Work to be completed
Which lines below fall between the one containing "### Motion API" and the one containing "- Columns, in"? Repeat them exactly, counting both of those lines, and add nothing else.

Information provided

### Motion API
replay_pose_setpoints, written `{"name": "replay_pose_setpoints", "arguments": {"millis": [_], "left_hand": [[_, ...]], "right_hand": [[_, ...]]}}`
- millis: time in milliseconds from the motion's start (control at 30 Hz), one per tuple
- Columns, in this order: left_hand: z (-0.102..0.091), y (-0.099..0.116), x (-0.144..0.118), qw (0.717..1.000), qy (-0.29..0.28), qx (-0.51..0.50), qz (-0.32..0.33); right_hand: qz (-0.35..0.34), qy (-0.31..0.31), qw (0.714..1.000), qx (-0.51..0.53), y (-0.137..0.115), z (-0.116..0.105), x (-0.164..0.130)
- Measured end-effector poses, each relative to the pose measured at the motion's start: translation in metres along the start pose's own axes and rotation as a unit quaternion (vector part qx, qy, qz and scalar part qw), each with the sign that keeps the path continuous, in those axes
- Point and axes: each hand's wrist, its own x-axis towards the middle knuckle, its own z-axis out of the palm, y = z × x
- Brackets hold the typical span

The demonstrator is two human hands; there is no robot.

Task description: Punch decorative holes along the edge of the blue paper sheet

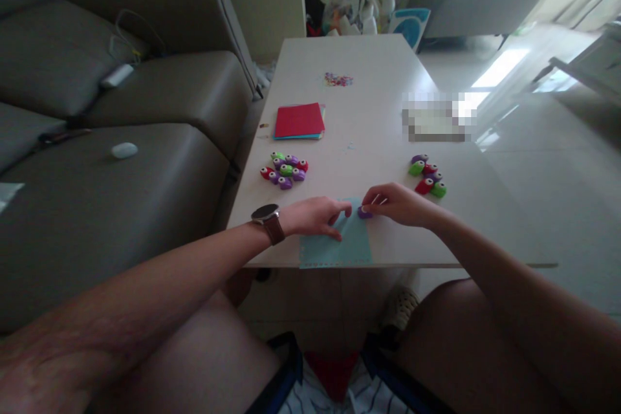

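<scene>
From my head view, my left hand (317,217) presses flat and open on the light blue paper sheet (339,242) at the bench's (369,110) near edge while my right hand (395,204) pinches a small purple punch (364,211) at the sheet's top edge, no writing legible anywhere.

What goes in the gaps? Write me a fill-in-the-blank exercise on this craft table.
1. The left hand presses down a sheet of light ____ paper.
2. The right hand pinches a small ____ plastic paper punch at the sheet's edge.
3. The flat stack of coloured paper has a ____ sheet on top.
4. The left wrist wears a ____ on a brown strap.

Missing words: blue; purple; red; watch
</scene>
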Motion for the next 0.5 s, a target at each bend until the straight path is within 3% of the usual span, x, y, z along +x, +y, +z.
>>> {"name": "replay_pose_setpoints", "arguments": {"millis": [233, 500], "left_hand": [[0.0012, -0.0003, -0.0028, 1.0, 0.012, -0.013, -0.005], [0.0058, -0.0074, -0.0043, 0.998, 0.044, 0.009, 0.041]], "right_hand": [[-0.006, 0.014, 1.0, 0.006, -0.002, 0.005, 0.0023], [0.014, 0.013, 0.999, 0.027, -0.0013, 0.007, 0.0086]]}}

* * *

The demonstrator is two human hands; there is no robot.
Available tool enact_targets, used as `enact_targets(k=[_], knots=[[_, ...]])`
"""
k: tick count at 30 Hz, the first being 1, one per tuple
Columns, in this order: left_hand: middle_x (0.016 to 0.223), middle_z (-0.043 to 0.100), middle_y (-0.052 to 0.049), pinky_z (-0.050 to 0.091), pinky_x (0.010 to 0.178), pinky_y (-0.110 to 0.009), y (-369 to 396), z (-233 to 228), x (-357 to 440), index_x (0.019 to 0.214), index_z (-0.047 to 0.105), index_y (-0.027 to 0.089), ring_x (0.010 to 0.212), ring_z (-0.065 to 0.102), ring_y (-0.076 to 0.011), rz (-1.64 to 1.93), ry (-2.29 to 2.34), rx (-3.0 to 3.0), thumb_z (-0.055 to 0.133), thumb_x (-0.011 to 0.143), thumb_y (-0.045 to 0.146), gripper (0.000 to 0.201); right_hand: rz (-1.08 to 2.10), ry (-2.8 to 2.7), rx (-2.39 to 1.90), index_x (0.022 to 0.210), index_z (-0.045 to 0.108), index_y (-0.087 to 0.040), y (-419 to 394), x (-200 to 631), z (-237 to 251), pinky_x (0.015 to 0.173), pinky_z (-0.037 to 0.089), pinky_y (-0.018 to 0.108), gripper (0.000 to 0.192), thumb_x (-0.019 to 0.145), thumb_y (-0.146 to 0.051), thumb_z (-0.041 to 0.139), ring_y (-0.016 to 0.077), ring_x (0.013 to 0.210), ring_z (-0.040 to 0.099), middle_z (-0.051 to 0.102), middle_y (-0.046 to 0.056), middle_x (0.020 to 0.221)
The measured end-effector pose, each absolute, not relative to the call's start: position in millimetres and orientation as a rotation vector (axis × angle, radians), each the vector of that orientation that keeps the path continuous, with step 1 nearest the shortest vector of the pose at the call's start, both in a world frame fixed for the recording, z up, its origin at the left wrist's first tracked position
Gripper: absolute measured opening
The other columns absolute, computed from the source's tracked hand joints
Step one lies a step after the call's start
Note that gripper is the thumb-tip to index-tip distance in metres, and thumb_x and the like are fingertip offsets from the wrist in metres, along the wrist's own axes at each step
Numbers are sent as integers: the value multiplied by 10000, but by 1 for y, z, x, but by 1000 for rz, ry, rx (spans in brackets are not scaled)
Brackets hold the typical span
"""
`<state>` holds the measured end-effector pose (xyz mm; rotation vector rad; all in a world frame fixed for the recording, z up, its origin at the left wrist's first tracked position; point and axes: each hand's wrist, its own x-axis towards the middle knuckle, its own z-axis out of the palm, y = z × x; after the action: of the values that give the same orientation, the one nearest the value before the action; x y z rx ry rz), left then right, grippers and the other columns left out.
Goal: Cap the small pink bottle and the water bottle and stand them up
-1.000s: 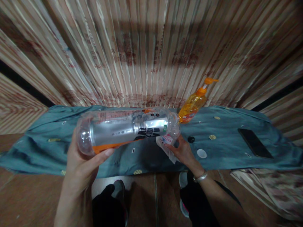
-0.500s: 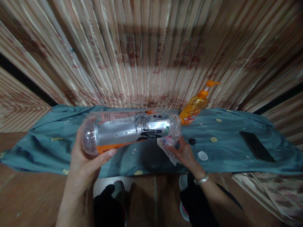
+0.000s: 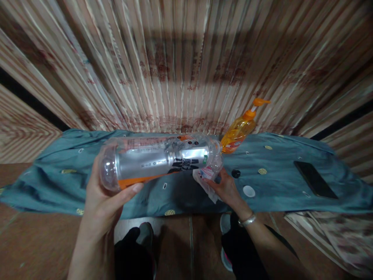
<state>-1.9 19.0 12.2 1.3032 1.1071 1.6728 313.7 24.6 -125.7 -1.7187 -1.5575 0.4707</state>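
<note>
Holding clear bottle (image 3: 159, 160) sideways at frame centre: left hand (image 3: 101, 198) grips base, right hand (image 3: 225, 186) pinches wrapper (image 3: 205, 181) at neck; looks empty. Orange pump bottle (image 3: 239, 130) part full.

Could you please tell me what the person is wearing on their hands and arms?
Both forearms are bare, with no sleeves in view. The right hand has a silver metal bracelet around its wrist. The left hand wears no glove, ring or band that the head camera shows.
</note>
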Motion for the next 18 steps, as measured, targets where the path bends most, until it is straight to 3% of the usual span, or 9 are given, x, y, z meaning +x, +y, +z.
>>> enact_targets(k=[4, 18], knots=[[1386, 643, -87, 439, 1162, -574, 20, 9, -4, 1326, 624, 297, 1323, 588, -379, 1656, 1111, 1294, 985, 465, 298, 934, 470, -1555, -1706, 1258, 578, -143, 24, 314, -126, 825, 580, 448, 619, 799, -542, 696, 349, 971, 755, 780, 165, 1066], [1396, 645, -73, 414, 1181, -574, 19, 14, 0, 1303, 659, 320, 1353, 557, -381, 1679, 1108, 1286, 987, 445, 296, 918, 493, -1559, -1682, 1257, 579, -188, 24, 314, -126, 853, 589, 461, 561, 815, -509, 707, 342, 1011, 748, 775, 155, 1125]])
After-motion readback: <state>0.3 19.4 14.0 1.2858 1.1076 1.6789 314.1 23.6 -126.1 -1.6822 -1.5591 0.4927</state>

Solution for this task
### Motion API
replay_pose_setpoints, written `{"name": "replay_pose_setpoints", "arguments": {"millis": [_], "left_hand": [[_, ...]], "right_hand": [[_, ...]]}}`
- millis: time in milliseconds from the motion's start (control at 30 Hz), one per tuple
- Columns, in this order: left_hand: z (-0.102..0.091), y (-0.099..0.116), x (-0.144..0.118), qw (0.717..1.000), qy (-0.29..0.28), qx (-0.51..0.50), qz (-0.32..0.33); right_hand: qz (-0.35..0.34), qy (-0.31..0.31), qw (0.714..1.000), qx (-0.51..0.53), y (-0.137..0.115), z (-0.116..0.105), x (-0.164..0.130)

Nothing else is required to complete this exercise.